▸ WORK TO COMPLETE: From the listing below, set down exactly the lines between the one holding "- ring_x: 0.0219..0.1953" and the one holding "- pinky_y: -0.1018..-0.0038", inclusive. No other line is wanted.

══ AVAILABLE DATA ══

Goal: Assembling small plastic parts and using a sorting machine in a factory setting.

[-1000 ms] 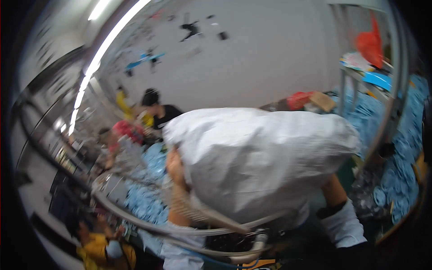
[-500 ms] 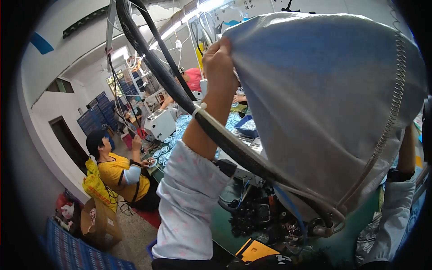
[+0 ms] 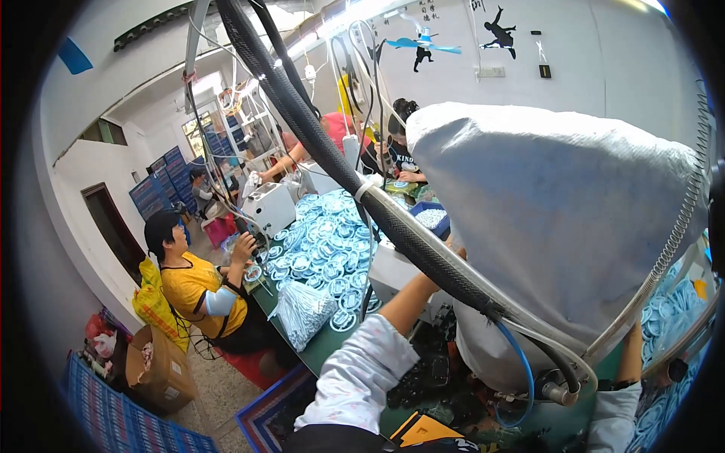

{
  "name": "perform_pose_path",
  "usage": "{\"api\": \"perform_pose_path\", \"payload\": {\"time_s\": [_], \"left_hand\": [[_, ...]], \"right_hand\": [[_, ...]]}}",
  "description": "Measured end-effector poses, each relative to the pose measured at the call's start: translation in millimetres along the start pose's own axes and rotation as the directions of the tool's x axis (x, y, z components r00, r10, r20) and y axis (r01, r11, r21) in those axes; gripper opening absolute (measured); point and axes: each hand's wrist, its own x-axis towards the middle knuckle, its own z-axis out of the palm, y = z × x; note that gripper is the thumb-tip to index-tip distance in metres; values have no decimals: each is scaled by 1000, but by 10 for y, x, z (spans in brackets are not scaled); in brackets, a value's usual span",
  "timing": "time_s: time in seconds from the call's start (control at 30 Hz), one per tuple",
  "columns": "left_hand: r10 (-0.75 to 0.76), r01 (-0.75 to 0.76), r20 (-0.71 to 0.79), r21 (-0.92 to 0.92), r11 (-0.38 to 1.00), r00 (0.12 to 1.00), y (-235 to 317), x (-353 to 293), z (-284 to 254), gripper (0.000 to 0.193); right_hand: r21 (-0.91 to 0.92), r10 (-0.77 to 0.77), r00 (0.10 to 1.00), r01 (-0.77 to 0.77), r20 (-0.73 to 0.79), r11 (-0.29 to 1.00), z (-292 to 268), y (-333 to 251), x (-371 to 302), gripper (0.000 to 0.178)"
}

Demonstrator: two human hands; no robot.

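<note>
A large white woven sack [image 3: 559, 204] fills the right of the view, standing up over the green worktable with its top sagging. My left hand [image 3: 456, 248] is at the sack's left side, mostly covered by the thick dark hose in front; its fingers are hidden. On the sack's right, my right forearm [image 3: 630, 353] reaches up along it, and the hand itself is out of sight behind the cloth. A coiled metal spring [image 3: 680, 223] and a blue air tube [image 3: 526, 385] hang in front of the sack.
Light-blue ring-shaped pieces [image 3: 332, 234] are heaped on the table, beside a clear bag of small pale parts [image 3: 303, 313] and a blue bin of white bits [image 3: 430, 217]. A co-worker in yellow [image 3: 198, 283] sits at left. More blue pieces [image 3: 664, 317] lie at right.
The sack has come down and its top has slumped. My left hand has left its upper left corner and moved lower along its side. The heap of blue pieces is now more exposed.
</note>
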Motion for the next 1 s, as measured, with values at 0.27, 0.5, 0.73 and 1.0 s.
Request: {"api": "perform_pose_path", "payload": {"time_s": [0.27,0.5,0.73,1.0], "left_hand": [[38,-19,-128,148,989,991,-202,-13,89,40],[112,-162,-257,-183,970,960,-350,-159,-71,16],[205,-117,-445,216,969,872,1175,3,12,28],[346,-198,-581,303,932,737,2007,347,-278,28]], "right_hand": [[-130,-105,994,101,-18,986,107,-908,399,37],[-312,-99,979,39,-178,949,3067,-2271,1342,37],[-438,13,857,-276,-515,856,3020,-3022,1763,40],[-80,9,865,-57,-502,995,3480,-3630,2466,41]]}}
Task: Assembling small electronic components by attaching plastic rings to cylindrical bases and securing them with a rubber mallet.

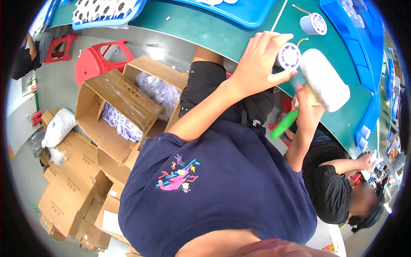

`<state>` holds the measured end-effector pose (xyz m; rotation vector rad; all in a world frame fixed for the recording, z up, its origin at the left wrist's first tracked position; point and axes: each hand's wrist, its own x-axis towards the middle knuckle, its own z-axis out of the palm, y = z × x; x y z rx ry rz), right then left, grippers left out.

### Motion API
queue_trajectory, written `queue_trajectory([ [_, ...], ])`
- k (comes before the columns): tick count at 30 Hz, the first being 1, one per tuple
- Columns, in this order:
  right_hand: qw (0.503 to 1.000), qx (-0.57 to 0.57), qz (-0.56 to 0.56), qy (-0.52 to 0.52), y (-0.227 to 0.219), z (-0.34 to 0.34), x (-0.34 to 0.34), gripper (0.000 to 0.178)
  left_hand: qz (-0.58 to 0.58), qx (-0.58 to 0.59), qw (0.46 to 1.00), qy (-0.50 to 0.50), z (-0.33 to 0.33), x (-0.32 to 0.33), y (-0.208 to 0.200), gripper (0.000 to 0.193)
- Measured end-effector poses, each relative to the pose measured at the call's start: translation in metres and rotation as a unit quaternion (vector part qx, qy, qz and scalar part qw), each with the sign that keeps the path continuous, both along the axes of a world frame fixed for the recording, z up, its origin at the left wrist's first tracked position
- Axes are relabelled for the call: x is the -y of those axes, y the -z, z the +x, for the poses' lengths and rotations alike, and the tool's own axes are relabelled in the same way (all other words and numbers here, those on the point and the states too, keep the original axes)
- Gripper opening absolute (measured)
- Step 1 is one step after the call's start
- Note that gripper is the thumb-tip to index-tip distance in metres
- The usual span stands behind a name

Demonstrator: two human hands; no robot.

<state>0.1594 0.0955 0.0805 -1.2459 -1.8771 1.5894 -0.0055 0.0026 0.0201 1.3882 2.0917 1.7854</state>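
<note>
My left hand [257,66] is over the edge of the green table, its fingers and thumb closed around a small pale-lilac motor housing [289,56]. That housing is round, with a slotted face turned up and a short wire at its top. My right hand [309,109] grips a mallet with a green ribbed handle [284,124] and a thick white head [326,80]. The mallet head is tilted, close beside the housing on its right. A second, similar motor housing [314,24] with red and dark wires lies farther back on the table.
On the green table [205,32], blue trays stand at the back [239,13] and right [359,47]. A tray of white parts [105,10] is at the far left. Cardboard boxes [115,115], one holding lilac rings, and a red stool [100,60] are left. A co-worker [334,184] sits right.
</note>
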Motion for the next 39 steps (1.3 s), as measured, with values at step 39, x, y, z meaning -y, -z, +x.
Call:
queue_trajectory([
  [39, 0.969, -0.228, -0.028, 0.094, -0.019, -0.013, -0.003, 0.009, -0.01, -0.036, 0.999, 0.005, -0.001, 0.0, -0.001, 0.084],
])
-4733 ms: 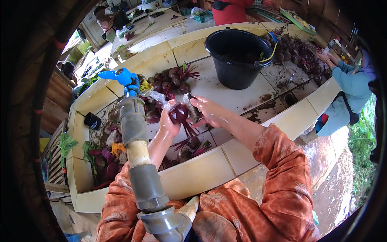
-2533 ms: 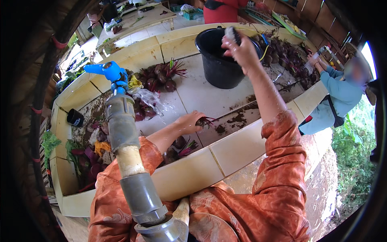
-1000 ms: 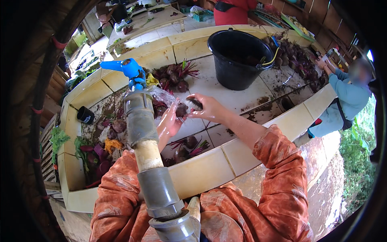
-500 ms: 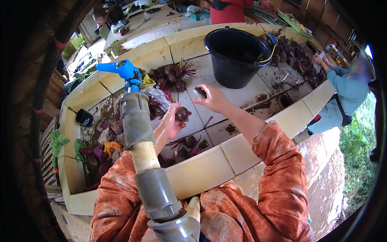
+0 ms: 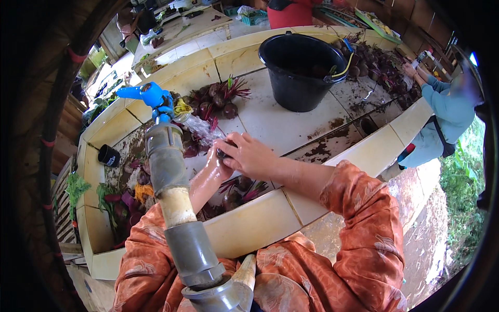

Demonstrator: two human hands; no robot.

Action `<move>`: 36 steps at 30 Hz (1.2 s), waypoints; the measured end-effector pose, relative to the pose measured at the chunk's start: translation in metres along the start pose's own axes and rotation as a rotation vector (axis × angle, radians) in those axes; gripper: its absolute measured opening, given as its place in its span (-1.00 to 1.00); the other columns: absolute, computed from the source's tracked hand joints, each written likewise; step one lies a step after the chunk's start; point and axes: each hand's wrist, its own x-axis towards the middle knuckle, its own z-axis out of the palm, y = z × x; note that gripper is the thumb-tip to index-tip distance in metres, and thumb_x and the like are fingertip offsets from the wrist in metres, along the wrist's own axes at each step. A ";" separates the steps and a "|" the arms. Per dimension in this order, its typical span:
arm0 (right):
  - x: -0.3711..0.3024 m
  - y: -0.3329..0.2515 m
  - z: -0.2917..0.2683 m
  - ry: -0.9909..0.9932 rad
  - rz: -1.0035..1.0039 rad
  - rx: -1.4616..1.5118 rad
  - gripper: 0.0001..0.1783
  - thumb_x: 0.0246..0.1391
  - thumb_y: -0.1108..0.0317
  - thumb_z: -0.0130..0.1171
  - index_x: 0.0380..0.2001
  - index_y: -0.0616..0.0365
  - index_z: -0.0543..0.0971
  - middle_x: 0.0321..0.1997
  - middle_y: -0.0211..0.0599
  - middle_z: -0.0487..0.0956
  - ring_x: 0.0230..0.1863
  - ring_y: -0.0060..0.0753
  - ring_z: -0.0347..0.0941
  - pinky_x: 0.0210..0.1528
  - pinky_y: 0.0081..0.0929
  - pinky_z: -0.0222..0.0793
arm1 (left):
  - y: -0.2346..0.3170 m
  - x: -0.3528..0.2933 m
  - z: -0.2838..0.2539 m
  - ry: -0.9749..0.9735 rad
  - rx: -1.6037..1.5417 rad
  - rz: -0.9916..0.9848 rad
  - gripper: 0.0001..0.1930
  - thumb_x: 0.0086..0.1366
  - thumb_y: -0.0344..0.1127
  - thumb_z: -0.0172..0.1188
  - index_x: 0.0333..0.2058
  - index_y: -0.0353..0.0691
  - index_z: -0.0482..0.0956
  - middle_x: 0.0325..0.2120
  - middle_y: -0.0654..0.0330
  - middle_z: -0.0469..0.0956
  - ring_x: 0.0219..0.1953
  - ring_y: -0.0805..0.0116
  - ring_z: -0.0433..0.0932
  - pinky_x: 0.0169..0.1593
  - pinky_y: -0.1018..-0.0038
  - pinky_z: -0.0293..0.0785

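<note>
Landmark: black bucket [image 5: 296,93]. Both hands meet nearer the wearer and left of it. Right hand [image 5: 248,156] has fingers curled over a dark object [image 5: 224,154]; brush or beetroot, can't tell, mostly covered. Left hand [image 5: 212,162] sits against it, grip hidden, can't call it. Beetroot cluster [image 5: 230,110] left of bucket, bigger beetroot heap [image 5: 387,73] right. Blue tap [image 5: 150,95] with clear plastic [image 5: 200,126] further left of bucket.
</note>
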 end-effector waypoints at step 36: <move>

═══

▸ ANSWER BOX:
  - ring_x: 0.0219..0.1953
  - ring_y: -0.0805..0.0116
  - ring_z: -0.0433..0.0932
  - pinky_x: 0.0169..0.1593
  - pinky_y: -0.1018..-0.0038

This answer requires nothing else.